ROZDZIAŁ XXIV

15 5 0
                                    

Wczesnym rankiem obudził mnie głośny śpiew Cassie. Obróciłam się na brzuch i przykryłam uszy poduszką. Nic to nie pomagało, więc otworzyłam oczy i podniosłam się do pozycji siedzącej. Rudowłosa stała na łóżku w bieliźnie i ze szczotką w ręce, skacząc i krzycząc na cały pokój piosenkę Shawna Mendesa „Stitches".

-You watch me bleed until I can't breathe
I'm shaking falling onto my knees
And now that I'm without your kisses
I'll be needing stitches
I'm tripping over myself
Aching begging you to come help
And now that I'm without your kisses
I'll be needing stitches – mając dość tego pisku rzuciłam poduszką w dziewczynę – Ooo Abigail już wstałaś.

-Taa, nie dane mi było dłużej pospać – mruknęłam.

Spojrzałam na zegarek by dostrzec 8:20, otworzyłam ze zdziwienia oczy, bo ślub był o 14:00, więc wystarczyło, żebym wstała o 10:00. Rzuciłam się załamana na łóżko i zastanawiałam się skąd w tej dziewczynie tyle energii.

-Czy ty jesteś jakimś pierdolonym robotem? Poszłyśmy o 12:00 spać, pijane, a ty wczesnym rankiem masz siłę tańczyć i śpiewać?

-Szkoda życia na spanie! – uśmiechnęła się siadając – zbieraj się, idziemy na śniadanie!

Następne pół godziny próbowałam się zczołgać z łóżka, a dziewczyna namawiała, żebym w końcu się ruszyła. Ostatecznie o 9:10 poszłyśmy do jadalni na śniadanie.

Wzięłam naleśniki z nutella i dwa pączki, a dziewczyna kawałek sałaty i pomidora. Skrzywiłam się na ten widok, bo na pewno musiała być bardzo głodna, po wczorajszej imprezie.

-Tylko tyle? – powiedziałam z pełną buzią.

-Rano zamówiłam sobie śniadanie do pokoju, więc nie jestem teraz zbyt głodna – przytaknęłam głową i kontynuowałam posiłek.

Chłopaków nigdzie nie widziałam, bo znając ich słodko spali. Szkoda, że ja nie miałam na tyle szczęścia i dostałam w pokoju osobisty budzik.

Zjadłam swój posiłek, a dziewczyna jedynie dziabnęła warzywa i wstała od stołu. Z wielkim uśmiechem zaciągnęła mnie do pokoju by wyciągnąć z szafy wielki kuferek, w którym jak mniemam są kosmetyki. Skrzywiłam się na ten widok, bo byłam pewna co zamierzała rudowłosa. Od razu pokręciłam głową na znak, że nie ma mowy. Nie dawała za wygraną, więc w końcu musiałam się zgodzić i siedziałam na fotelu przodem do niej, gdy ona z kuferka wyciągała mnóstwo niepotrzebnych rzeczy.
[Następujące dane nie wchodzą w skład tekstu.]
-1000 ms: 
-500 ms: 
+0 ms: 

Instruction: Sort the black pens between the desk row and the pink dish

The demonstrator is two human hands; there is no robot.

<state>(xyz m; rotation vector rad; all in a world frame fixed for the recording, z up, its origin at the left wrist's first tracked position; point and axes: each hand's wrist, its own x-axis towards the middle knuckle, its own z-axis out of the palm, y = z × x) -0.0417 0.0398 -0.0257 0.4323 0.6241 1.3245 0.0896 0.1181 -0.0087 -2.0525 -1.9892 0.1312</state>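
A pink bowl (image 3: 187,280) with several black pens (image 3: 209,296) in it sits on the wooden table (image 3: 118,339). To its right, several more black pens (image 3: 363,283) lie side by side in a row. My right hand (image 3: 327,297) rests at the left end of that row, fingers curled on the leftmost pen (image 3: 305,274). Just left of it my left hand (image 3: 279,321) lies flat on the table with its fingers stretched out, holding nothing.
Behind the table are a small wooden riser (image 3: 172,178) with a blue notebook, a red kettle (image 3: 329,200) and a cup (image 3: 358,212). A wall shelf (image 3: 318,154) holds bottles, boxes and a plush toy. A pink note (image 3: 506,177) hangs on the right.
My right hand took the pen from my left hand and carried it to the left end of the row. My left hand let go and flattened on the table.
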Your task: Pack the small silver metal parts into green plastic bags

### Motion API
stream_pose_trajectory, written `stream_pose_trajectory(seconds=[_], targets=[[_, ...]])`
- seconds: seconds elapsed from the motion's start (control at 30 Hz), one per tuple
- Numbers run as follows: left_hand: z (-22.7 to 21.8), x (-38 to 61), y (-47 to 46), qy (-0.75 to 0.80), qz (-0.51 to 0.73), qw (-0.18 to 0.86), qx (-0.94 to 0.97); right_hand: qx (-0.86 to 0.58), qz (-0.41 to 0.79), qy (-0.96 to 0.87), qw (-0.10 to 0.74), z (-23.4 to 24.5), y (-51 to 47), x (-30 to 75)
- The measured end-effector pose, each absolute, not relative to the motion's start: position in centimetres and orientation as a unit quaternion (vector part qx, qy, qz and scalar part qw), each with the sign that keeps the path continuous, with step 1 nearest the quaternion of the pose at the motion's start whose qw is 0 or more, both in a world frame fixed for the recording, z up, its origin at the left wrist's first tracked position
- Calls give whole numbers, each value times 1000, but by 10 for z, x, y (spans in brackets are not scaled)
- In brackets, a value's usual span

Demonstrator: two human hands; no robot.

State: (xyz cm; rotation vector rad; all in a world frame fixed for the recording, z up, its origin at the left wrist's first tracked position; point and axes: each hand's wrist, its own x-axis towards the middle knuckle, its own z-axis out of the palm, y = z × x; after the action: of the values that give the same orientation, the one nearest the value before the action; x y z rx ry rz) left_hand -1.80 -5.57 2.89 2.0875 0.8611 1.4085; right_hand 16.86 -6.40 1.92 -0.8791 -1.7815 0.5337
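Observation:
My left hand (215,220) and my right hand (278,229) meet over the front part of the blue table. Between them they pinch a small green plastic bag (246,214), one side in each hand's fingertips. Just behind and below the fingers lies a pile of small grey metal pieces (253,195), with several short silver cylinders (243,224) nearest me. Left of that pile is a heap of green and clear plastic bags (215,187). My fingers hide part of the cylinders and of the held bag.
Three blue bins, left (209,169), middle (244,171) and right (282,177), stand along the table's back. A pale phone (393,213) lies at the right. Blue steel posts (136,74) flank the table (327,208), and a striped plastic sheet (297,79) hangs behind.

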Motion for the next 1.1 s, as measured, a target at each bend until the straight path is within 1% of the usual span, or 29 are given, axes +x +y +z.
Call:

Po godzinie prób i błędów Cassie skończyła swoje arcydzieło i podała mi lustro, żebym pooglądała jej wypociny. Gdy dostrzegłam swoje odbicie zaniemówiłam z wrażenia. Naprawdę, wyglądałam cudownie. Nie czułam się piękna od 3 lat. Nie chciałam, ale teraz przypominam sobie, jakie to niezwykłe uczucie. Uśmiechnęłam się szeroko i podziękowałam dziewczynie, która zabrała się teraz za siebie.

Po pół godziny skończyła swój makijaż, a ja wyprostowałam włosy. Cassandra swoje zakręciła i zabrała mnie ze sobą do wielkiej szafy stojącej po jej stronie pokoju. Mieściło się w niej chyba milion sukienek i par butów.

-Ja biorę tą – wskazała na czarną, obcisłą sukienkę z długim rękawem i wielkim dekoltem sięgającym do pępka między piersiami. Założyła ją i dobrała do tego bardzo wysokie czerwone szpilki. Wyglądała nie dość, że bardzo elegancko to seksownie.

-Skąd masz tyle sukienek? - spytałam przeglądając każdą z osobna.

-Jestem modelką i po każdej sesji mogę sobie zabrać strój w którym pozowałam – uśmiechnęła się pakując rzeczy do torebki – No wybieraj, szybko, nie mamy całego dnia.